On nous répète sans cesse qu'il existe en Allemagne un esprit qui doit, par la suite des temps, amener des révolutions ; que le massacre, la rapine, peuvent engendrer la paix et la liberté ; enfin que dans un petit nombre d'années toutes les nations de la terre seront nivelées, et présenteront un vaste océan d'égalité.
'Si cette prophétie s'accomplit jamais, ce ne sera pas, du moins par l'Allemagne qu'on verra commencer un semblable état de choses. Pas un des Etats, grands ou petits, compris sous cette dénomination, ne renferme une population disposée à chercher son bonheur ou sa gloire dans l’égalité universelle ; on y trouve en général une sorte d’ambition généreuse qui se montre plutôt par des efforts pour élever leurs souverains respectifs au-dessus des autres puissances de la terre, que par des tentatives pour les dépouiller de la moindre parcelle de leur dignité. Au lieu d'écouter avec une foi aveugle des assertions aussi fausses qu'absurdes, les Anglais feraient donc sagement de considérer avec émulation, sinon avec crainte, les pas de géant par (page 136) lesquels ce pays nous dépasse tous les jours, dans les arts, les sciences, le commerce, la richesse.
Tandis que, la bouche ouverte, nous recueillons avidement d'emphatiques déclamations sur la liberté, les Allemands étudient les théories les plus profondes de la politique pratique ; tandis qu'ouvertement nous nous efforçons de pousser sous le torrent destructeur des émeutes populaires l'arche de notre gouvernement, seule garantie de nos vies et de nos propriétés, les hommes sensés qui dirigent les affaires germaniques voyant venir de loin les tempêtes, font usage des lumières répandues en Europe pour conduire avec prudence leur noble vaisseau.
Je remarquai avec infiniment de peine une différence sensible entre ma chère patrie, telle qu'elle est devenue en dernier lieu, et la contrée dans laquelle je voyageais.

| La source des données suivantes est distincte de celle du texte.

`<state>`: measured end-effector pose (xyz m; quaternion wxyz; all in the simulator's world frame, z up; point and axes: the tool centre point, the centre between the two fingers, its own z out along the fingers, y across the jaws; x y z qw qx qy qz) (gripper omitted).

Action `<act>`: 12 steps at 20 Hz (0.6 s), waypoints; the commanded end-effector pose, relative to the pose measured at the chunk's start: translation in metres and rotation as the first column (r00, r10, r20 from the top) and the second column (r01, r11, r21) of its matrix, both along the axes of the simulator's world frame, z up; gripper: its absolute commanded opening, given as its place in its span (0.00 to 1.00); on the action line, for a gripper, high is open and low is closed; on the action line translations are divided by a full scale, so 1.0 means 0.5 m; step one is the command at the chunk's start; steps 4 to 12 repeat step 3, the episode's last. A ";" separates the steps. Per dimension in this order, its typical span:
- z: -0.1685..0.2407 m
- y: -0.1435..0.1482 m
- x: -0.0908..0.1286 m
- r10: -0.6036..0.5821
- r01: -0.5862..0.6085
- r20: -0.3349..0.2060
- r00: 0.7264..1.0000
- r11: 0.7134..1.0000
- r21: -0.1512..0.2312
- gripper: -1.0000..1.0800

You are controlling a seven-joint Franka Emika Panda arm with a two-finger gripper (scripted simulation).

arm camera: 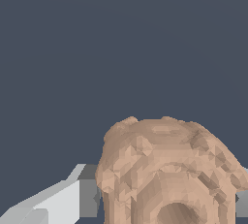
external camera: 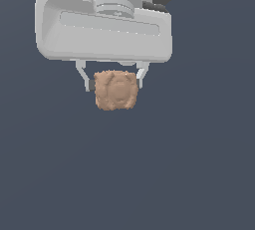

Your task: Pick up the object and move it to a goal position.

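Between the two pale fingers sat the prize: the gripper [external camera: 115,80] was clamped on the object [external camera: 116,90], one finger [external camera: 85,77] pressed to its flank on the exterior view's left, the other [external camera: 142,76] hugging the opposite side. Tan, lumpy and roughly as wide as it was tall, the chunk showed no clear long axis, and it was plainly narrower than the white gripper body above it. It hung directly under that body, centred on it, with its lower half poking out below the fingertips. Nothing but flat dark grey showed beneath it in the exterior view, so whether it was lifted clear of any surface could not be told for certain, though it looked airborne. The wrist view backed the grip up: the object [arm camera: 167,172] filled the near field, a grey pad [arm camera: 88,196] flush against one side. No goal marker showed in either view, so which way the carry had to go stayed unknown. Since the chunk sat square under the tool, any travel looked safe as long as the squeeze held.
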<state>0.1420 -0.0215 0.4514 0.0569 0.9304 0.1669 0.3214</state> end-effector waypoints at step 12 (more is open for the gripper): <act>0.012 -0.001 -0.001 0.000 0.000 0.010 1.000 1.000 0.001 0.00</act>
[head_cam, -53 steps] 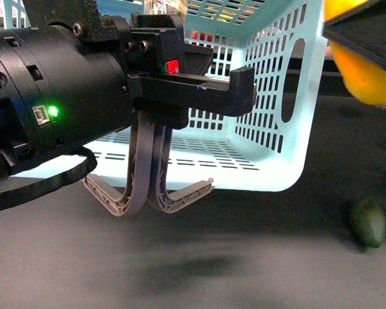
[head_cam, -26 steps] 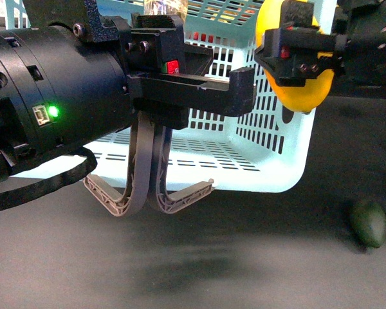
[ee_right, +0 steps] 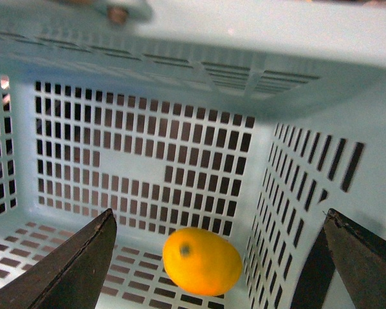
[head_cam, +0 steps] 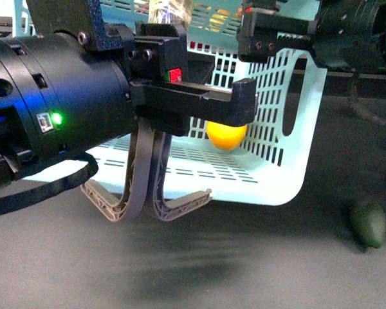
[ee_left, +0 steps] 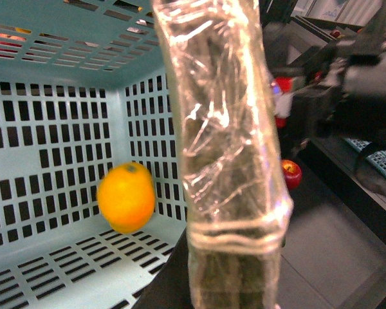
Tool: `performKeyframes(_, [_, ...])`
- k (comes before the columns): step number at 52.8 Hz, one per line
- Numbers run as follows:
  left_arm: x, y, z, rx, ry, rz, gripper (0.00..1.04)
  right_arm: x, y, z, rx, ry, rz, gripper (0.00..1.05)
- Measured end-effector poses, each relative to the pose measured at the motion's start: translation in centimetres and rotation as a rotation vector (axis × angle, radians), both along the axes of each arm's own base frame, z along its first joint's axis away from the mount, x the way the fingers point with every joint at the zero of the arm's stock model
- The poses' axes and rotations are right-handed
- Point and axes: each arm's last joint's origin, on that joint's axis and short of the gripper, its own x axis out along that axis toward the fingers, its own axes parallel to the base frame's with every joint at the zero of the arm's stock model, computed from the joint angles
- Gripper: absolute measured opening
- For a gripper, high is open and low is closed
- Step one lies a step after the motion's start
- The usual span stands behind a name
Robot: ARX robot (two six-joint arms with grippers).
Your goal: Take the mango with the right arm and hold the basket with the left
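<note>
The light blue slatted basket [head_cam: 280, 174] is tipped up off the dark table. My left gripper [head_cam: 148, 199] is shut on the basket's near wall, its grey curved fingers reaching under the edge. One tape-wrapped finger [ee_left: 225, 161] fills the left wrist view. The yellow mango [head_cam: 226, 136] is inside the basket, low by the right wall. It also shows as the mango [ee_left: 125, 196] and the mango [ee_right: 202, 261]. My right gripper [ee_right: 219, 214] hangs open over the basket mouth. Its dark fingers [ee_right: 71, 270] stand wide on either side of the fruit and do not touch it. That gripper [head_cam: 276, 32] is at the top right.
A dark green mango [head_cam: 367, 222] lies on the table to the right of the basket. A small red fruit [ee_left: 291, 174] sits on the table outside the basket. My left arm's black body [head_cam: 51, 116] blocks the left half of the front view.
My right gripper carried the mango left over the basket and opened. The mango has dropped from the jaws to the basket's floor. The left gripper keeps its hold.
</note>
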Motion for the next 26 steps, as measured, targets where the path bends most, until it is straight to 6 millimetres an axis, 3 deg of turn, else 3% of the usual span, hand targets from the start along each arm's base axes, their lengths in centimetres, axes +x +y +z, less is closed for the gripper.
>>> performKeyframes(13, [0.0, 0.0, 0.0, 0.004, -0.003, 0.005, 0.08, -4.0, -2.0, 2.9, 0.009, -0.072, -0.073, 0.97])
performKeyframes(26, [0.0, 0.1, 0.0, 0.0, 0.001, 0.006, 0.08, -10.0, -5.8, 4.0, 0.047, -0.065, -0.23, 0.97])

Chez nous, je m'étais accoutumée à entendre toutes les voix de la classe si emphatiquement appelée le peuple, exprimer, soit directement, soit par l'intermédiaire de la presse, des sentiments de mépris et de malveillance pour leur pays, son gouvernement et ses lois.
(page 137) Cette même classe, que je me rappelle avoir entendue, dans ma première jeunesse, montrer par les plus bruyantes acclamations la part qu'elle prenait à des triomphes qu'elle regardait comme siens, cette classe maudit à présent l'Église de ses pères, et semble prête à prononcer des imprécations contre le drapeau autour duquel elle se ralliait autrefois avec tant d'orgueil.
Combien l'esprit public est différent ici ! Demandez à un Prussien, non de ce rang qui forcerait à rougir de l'absence des nobles sentiments, mais de l'une des classes auxquelles l'éducation, les habitudes sociales, n'ont pas enseigné la nécessité d'affecter au moins les bonnes dispositions ; demandez à un tel homme ce qu'il pense de son gouvernement, de son roi ? Il vous répondra par un hymne d'admiration et d'amour, bien fait pour démontrer à quiconque a des oreilles pour entendre, qu'un bill de réforme n'est pas le plus sûr moyen de gagner les affections de la multitude.